# Task item
This exercise asks for every line of the material that includes the word "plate".

# Dataset excerpt
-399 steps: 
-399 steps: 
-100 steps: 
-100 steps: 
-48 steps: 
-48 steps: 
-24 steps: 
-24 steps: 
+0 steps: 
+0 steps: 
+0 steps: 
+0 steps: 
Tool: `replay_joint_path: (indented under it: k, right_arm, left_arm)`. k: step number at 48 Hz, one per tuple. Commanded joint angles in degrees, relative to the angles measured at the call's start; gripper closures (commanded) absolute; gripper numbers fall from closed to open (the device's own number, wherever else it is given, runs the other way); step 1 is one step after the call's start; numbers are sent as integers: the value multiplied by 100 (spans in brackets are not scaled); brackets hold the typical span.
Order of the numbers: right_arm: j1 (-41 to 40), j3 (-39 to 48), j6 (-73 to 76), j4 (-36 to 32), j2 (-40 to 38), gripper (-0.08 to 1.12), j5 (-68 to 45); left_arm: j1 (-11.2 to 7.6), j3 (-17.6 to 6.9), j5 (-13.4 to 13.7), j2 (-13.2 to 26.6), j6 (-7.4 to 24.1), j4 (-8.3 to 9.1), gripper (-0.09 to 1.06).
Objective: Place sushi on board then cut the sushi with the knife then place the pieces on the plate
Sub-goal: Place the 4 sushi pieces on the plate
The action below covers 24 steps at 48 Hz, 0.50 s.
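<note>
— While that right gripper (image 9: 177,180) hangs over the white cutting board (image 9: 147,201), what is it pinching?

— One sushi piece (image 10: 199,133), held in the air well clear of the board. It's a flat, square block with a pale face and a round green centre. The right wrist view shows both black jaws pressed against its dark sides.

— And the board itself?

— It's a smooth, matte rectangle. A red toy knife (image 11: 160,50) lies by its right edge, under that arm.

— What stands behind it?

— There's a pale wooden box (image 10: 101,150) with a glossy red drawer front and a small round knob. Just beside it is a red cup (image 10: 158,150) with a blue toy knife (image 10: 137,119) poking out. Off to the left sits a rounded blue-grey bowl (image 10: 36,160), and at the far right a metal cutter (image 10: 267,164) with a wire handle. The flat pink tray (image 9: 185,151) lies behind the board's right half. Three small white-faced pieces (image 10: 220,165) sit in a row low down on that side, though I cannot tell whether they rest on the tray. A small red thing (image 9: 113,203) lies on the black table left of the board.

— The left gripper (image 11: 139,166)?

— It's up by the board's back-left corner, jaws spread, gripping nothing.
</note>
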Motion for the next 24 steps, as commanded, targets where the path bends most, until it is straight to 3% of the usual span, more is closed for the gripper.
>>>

# Exercise solution
Objective: Place sushi on board then cut the sushi with the knife then place the pieces on the plate
Sub-goal: Place the 4 sushi pieces on the plate

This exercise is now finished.